___ Data ___

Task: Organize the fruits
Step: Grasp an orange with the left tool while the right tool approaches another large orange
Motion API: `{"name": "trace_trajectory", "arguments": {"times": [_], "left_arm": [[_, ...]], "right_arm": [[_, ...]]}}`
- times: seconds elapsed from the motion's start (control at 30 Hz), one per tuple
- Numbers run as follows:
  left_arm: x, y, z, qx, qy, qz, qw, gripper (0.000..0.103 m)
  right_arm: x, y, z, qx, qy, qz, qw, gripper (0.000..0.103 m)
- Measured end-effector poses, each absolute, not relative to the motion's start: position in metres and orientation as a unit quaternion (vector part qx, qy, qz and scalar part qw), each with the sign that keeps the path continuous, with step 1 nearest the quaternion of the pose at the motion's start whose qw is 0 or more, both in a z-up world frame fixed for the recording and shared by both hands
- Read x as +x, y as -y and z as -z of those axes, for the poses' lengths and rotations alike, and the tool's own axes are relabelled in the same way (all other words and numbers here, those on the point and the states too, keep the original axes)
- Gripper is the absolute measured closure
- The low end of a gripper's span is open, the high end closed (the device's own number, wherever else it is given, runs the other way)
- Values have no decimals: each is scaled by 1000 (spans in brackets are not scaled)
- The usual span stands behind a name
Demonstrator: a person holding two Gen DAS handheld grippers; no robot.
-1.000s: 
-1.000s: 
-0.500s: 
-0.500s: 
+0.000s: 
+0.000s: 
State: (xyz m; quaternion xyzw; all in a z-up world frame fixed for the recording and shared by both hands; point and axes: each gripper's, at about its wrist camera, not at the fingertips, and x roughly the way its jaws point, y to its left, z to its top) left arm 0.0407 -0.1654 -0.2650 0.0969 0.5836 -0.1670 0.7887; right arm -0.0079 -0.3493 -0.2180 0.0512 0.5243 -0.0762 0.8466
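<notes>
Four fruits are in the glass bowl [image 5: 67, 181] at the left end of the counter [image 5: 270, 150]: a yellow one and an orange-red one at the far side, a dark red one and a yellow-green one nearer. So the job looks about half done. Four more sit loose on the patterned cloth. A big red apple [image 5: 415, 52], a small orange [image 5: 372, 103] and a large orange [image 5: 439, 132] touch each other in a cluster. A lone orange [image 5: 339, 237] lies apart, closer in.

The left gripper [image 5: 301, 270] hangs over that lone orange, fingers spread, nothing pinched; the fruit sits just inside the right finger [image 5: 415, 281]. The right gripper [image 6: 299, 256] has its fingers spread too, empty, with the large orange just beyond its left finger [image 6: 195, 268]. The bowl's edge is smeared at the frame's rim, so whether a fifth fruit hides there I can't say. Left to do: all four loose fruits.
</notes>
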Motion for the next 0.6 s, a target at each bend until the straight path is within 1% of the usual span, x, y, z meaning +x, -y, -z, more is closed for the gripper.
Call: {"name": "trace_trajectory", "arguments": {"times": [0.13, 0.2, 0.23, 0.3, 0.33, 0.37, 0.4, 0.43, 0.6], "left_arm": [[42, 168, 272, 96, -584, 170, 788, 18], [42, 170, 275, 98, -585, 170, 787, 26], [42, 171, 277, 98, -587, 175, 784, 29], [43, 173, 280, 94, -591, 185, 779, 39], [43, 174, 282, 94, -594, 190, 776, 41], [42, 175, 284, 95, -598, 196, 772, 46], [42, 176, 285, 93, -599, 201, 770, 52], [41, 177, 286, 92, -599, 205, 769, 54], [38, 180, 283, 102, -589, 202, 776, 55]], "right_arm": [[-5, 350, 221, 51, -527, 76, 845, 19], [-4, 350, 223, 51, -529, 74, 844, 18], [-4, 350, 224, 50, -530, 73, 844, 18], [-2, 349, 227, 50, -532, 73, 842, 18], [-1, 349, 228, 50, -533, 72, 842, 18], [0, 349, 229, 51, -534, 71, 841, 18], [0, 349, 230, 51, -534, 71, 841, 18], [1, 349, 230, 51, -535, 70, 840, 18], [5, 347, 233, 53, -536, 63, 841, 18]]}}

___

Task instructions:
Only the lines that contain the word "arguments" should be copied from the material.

Exercise answer:
Motion API: `{"name": "trace_trajectory", "arguments": {"times": [_], "left_arm": [[_, ...]], "right_arm": [[_, ...]]}}`
Call: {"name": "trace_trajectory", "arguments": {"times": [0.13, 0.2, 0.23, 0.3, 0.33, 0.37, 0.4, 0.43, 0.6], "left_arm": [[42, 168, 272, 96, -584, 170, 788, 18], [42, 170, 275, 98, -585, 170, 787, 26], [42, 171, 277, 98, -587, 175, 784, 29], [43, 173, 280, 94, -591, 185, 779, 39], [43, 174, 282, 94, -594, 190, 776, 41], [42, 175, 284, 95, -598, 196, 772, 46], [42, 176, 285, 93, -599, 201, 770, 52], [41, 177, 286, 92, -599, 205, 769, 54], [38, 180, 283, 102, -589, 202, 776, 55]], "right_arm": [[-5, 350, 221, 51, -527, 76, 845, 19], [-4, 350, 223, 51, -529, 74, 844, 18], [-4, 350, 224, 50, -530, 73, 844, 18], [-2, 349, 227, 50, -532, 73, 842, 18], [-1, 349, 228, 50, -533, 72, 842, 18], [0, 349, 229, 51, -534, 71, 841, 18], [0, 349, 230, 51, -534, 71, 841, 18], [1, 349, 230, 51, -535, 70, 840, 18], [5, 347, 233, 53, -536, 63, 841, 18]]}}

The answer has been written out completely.